» GIVEN DATA

*****

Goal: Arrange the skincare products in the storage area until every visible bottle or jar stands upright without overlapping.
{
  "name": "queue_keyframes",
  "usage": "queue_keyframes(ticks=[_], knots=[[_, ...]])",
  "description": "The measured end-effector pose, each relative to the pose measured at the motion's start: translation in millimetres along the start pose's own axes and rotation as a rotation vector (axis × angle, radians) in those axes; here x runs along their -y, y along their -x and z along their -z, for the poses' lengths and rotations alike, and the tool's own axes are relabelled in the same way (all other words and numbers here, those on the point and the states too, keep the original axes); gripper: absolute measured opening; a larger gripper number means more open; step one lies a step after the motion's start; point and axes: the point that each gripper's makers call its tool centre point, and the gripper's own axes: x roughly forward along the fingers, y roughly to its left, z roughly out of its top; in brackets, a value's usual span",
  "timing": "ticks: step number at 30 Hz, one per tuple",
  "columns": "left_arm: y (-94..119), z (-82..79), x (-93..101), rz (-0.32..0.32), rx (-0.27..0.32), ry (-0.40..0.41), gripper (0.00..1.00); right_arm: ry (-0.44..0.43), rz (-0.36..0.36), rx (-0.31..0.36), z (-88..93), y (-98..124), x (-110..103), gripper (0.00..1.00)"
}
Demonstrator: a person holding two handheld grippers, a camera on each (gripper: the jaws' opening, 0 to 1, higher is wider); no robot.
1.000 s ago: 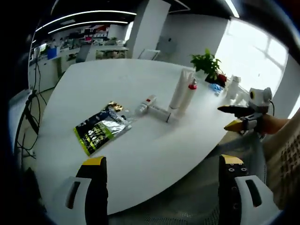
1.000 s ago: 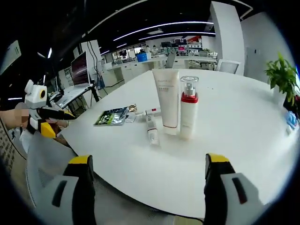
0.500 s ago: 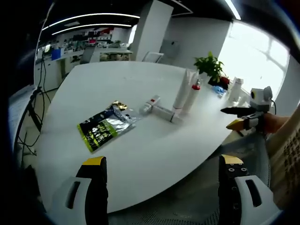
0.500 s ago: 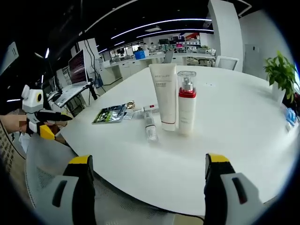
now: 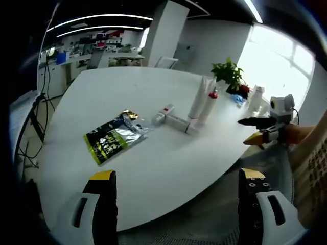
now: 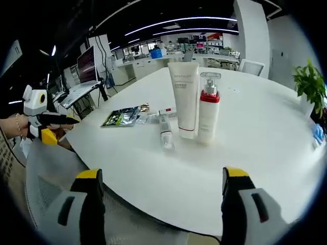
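While both grippers hang off the table edge, the work reads as an approach: nothing is grasped yet.

Left gripper view: the left gripper [image 5: 176, 206] has its jaws spread wide and empty, low over the table [image 5: 153, 168]. A tube [image 5: 196, 99] and a pump bottle [image 5: 207, 106] stand upright, touching or nearly so. Two small tubes lie flat just beside them: one [image 5: 178, 123] by the tall tube's foot, another [image 5: 162, 113] farther back. A foil sachet [image 5: 113, 139] lies flat, nearer. The right gripper [image 5: 258, 130] shows at the right, jaws apart.

Right gripper view: the right gripper [image 6: 161, 212] is released, facing the tube [image 6: 186, 99] and bottle [image 6: 208, 107]. A fallen small tube [image 6: 165, 133] lies ahead-left.

Next, I judge, a gripper must reach in, close around a fallen tube and set it on end, clear of its neighbours.

Compared with a second ago, the bottles sit slightly higher and larger in the right gripper view, so that camera has shifted; the products lie as they did.
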Motion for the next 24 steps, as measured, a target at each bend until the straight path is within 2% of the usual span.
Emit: queue_keyframes(ticks=[3, 10, 24], knots=[[0.1, -0.1, -0.8, -0.002, 0.002, 0.001, 0.97, 0.01, -0.016, -0.009, -4.5, -11.7, -0.4, 0.93], [-0.2, 0.3, -1.6, -0.003, 0.0, 0.003, 0.96, 0.092, -0.057, -0.046, -14.4, -47.9, -6.8, 0.84], [0.1, -1.4, -7.0, -0.018, 0.012, 0.034, 0.93, 0.183, -0.08, -0.11, -15.0, -99.5, -6.3, 0.64]])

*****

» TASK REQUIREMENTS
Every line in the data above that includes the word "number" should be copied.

» ANSWER BELOW
  "description": "The measured end-effector pose, each relative to the pose measured at the motion's start: translation in millimetres along the start pose's own axes and rotation as a rotation vector (axis × angle, radians) in those axes; here x runs along their -y, y along their -x and z along their -z, for the poses' lengths and rotations alike, and the tool's own axes are relabelled in the same way (all other words and numbers here, those on the point and the states too, keep the original axes); gripper: absolute measured opening; a larger gripper number means more open; step one lies a step after the motion's start; point and axes: the point that each gripper's makers call its tool centre point, and the gripper's own axes: x roughly forward along the fingers, y roughly to its left, z roughly out of its top; in brackets, a value's usual span",
  "timing": "ticks: step number at 30 Hz, one per tuple",

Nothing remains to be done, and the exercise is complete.